The answer should be one number only, namely how many lines of the records hold the word "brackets".

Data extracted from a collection
***

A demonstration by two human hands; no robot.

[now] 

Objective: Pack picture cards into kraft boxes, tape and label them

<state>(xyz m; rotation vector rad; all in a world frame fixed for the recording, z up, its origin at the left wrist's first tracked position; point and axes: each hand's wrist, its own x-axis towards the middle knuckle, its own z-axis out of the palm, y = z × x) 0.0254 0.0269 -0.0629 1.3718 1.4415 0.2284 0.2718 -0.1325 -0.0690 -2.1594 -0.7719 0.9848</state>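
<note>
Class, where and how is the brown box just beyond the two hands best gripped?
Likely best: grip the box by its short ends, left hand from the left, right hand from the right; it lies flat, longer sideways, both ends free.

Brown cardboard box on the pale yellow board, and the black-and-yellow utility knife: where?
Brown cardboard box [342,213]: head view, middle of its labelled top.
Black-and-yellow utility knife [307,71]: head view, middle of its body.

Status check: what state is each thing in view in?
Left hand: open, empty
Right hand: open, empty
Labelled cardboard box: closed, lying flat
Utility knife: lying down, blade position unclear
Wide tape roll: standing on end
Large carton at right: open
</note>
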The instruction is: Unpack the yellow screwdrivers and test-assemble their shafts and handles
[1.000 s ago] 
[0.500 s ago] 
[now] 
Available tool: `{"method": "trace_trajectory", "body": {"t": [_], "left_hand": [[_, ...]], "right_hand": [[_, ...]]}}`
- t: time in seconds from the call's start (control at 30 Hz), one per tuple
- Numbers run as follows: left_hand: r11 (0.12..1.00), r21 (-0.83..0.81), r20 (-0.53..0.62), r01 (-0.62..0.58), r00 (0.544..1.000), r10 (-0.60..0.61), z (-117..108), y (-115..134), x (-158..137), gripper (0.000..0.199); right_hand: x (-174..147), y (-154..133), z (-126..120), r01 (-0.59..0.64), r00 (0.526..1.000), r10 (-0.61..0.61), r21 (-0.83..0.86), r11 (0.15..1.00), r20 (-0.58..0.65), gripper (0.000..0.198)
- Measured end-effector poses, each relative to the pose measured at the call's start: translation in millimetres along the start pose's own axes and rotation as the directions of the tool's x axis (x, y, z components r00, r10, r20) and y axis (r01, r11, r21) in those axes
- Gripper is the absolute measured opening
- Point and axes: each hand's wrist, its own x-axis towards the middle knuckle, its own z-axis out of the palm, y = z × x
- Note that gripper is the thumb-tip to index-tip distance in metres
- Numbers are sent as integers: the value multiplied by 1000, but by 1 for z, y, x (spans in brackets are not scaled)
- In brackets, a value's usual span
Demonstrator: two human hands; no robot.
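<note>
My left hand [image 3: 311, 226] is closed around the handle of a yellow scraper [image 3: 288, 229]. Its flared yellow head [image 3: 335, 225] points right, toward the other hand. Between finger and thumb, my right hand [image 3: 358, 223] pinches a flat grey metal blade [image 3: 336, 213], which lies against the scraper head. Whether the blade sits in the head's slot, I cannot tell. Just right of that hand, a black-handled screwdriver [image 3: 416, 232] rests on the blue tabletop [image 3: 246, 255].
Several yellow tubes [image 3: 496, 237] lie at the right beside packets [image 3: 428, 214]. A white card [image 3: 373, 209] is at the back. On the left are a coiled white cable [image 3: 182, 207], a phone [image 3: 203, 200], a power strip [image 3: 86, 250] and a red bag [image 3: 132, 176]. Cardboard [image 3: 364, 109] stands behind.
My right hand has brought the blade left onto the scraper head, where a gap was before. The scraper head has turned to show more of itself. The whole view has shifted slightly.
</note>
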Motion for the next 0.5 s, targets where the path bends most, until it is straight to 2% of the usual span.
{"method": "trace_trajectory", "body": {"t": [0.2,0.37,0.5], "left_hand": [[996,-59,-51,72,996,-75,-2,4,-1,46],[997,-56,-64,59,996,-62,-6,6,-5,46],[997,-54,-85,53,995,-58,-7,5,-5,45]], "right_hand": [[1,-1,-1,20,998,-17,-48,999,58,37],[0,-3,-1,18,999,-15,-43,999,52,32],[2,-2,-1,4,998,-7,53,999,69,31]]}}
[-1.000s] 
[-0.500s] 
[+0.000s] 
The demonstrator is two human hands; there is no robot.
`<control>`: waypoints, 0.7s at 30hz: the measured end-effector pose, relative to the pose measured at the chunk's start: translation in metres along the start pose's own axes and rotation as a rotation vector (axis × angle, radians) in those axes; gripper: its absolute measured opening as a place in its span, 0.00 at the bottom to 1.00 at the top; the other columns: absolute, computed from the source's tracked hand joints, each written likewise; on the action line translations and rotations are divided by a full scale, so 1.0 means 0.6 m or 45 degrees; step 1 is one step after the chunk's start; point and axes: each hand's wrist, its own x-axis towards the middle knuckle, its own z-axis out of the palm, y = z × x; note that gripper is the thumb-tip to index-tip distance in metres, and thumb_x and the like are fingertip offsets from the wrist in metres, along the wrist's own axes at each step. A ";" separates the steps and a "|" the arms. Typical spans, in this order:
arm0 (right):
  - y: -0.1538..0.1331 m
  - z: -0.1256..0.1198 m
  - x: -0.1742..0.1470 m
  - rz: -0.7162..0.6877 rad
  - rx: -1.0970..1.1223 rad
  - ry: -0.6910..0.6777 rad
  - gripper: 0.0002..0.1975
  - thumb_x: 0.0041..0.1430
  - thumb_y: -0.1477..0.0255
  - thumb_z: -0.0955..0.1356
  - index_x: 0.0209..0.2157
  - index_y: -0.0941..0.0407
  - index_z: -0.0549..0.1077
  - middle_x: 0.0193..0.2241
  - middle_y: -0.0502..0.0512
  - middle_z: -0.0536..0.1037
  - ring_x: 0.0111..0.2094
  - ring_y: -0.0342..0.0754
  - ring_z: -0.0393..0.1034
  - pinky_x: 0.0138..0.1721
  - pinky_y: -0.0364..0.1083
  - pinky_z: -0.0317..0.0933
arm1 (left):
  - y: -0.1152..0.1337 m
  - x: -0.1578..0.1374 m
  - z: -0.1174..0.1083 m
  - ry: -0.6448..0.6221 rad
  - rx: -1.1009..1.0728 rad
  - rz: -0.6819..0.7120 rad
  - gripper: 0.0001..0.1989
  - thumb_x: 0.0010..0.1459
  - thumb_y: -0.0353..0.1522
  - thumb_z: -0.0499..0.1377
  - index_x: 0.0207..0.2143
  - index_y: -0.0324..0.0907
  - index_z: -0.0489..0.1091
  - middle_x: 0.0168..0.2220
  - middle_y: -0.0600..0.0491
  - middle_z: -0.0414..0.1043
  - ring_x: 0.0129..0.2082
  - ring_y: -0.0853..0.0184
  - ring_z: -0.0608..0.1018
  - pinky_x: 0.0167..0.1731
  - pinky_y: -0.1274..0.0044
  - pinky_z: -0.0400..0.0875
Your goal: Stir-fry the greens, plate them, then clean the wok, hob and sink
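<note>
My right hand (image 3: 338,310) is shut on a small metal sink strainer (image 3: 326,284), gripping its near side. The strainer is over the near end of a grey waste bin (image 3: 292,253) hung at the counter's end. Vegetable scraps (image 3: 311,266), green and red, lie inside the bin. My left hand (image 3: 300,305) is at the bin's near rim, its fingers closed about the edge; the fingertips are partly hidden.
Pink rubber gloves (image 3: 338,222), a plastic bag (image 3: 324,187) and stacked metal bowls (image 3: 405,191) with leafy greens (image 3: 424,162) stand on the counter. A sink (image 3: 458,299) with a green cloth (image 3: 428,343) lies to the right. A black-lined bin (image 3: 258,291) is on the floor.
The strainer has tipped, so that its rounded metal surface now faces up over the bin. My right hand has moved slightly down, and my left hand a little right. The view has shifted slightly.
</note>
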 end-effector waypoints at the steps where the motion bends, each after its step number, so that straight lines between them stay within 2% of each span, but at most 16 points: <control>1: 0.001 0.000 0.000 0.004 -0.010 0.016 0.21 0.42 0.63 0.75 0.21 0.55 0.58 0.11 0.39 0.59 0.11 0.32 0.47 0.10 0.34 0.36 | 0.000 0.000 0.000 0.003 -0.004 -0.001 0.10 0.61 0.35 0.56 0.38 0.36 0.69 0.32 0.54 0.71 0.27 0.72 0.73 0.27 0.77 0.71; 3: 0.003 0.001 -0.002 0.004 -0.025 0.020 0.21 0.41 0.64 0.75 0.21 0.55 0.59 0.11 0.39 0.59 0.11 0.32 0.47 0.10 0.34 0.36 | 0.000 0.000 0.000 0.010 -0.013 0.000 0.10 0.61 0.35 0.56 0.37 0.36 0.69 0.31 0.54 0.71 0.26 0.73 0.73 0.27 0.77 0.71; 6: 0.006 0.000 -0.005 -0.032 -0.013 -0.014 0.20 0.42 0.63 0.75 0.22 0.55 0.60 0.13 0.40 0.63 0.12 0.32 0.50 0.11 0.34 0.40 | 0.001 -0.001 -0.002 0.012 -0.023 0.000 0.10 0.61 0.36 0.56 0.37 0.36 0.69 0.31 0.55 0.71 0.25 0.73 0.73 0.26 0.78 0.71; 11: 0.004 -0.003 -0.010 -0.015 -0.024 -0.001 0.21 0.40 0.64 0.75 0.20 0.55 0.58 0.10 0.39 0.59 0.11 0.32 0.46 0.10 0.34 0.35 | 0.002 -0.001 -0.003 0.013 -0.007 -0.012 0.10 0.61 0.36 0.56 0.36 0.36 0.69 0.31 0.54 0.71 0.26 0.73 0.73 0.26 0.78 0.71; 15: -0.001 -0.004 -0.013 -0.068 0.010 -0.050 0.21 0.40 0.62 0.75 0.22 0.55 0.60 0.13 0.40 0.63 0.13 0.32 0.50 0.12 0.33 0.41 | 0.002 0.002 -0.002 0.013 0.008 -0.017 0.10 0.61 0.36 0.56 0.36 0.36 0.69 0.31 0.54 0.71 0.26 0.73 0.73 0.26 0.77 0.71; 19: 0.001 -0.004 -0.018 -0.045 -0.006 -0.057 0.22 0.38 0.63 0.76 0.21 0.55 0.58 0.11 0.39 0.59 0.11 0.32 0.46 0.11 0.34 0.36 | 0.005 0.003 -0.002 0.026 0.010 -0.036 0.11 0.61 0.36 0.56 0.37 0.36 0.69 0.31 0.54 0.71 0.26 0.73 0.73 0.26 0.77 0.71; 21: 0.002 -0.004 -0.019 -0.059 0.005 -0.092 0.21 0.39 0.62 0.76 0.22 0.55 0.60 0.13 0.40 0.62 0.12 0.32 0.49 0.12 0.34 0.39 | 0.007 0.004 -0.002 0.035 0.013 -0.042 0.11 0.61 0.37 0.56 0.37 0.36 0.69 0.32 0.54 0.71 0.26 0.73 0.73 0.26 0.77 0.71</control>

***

* [RESPONSE BELOW]: 2